Public Arts and Sciences: Still Not Enough

Public Arts and Sciences: Still Not Enough

I do not want art for a few

Just as I do not want education for a few

Or freedom for a few

This was the poetic text of a full page ad in major United Kingdom dailies, deploring the downfall of grand public funding for projects furthering "art for the masses". "Masses" is here to be taken in both the passive and active, but still the positive sense. Art education, open to all and ensuing anonymous artists' considerable daily existences, was paid for with public money. At the same time the general public was given the opportunity to enjoy art exhibitions of varying qualities for relatively small fees.

What purpose did, or still to some extent does, this serve? So many anonymous artists lead dreary existences, at least in the material sense. What is the fate of their works of art? The great majority are never publicly exhibited. Most of them are destroyed by the passage of time, abandonment or even intentional annihilation. No great losses are incurred in most cases it would seem.

What distinguishes crap from quality in modern art? As noted so many times before, "art" is created by "expert opinion" or fashion, far removed from any higher standards, if there ever were any. Why is Olafur Eliassion (a super artist indeed, not needing any public funding) so much greater than uncountable nobodies creating comparable objects in space and time? Who knows. What we do know is that it is mainly a matter of so often ephemeral status in "leading" artistic circles.

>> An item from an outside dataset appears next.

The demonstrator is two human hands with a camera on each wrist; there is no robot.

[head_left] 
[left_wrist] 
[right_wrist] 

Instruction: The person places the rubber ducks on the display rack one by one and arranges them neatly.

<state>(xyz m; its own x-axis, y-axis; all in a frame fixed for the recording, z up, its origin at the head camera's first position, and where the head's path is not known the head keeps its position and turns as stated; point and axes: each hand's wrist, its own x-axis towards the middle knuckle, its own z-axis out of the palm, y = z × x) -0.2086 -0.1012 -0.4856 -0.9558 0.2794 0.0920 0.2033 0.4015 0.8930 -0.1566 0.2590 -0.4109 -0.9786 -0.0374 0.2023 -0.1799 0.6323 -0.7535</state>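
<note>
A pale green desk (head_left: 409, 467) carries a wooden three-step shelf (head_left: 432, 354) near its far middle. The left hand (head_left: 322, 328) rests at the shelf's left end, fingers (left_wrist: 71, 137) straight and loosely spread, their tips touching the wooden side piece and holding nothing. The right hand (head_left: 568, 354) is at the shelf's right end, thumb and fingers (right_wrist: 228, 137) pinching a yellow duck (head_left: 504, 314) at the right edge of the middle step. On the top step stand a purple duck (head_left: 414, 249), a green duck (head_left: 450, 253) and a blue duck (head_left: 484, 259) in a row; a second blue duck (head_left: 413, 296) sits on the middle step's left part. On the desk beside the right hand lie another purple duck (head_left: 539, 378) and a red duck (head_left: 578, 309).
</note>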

What is beyond doubt is arts' quantitatively exponential development if not explosion. In its wake all kinds of institutionalization have flourished, including institutions, journals and other paraphernalia dedicated to the legal aspects of art. Thus the Nederlands Juristenblad, our esteemed national legal weekly, recently printed several articles devoted to the public financing of art.

Thus art spawns legal science, or at least the semblance of it. This leads to still more articles in learned journals, not all of them reaching lofty heights in terms of scholarship or even science. So what are the standards here? Not much different from the standards distinguishing good from bad art one would think. What is regarded as fit to print depends on "leading legal circles" in large measure. Ever more products of legal thinking in a wider sense get printed, creating yet another analogy with the quantitative development of modern art:

Modern day universities are like Russian shoe factories. Such a factory produces hundreds of thousands of pairs of shoes each year, without any regard to the question whether anybody would like or even need them. In the same fashion, universities in The Netherlands produce tens of thousands of scientific and scholarly articles each year, [...]

(according to Grahame Lock, back in 1992). What is all this scribbling good for? Who reads it? Does it change the world? Like so much modern art most of it quickly disappears as if it never existed at all. Still there may be as much enormous intellectual and expressive value, or even joy, in creative writing as there is in creating art. Even if products are often never really enjoyed or become simply irrelevant, both artistic and intellectual processes may lead to richer intellectual and even social existences beyond merely material exigencies of life.

Is this worth all the money spent on arts, sciences and scholarship? Why not spend the money on education or even freedom? Or simply on life saving? What we do know is that a great deal more real public money is spent on projects that are even sillier than arts and sciences. So we don't want art – and sciences – for the few after all.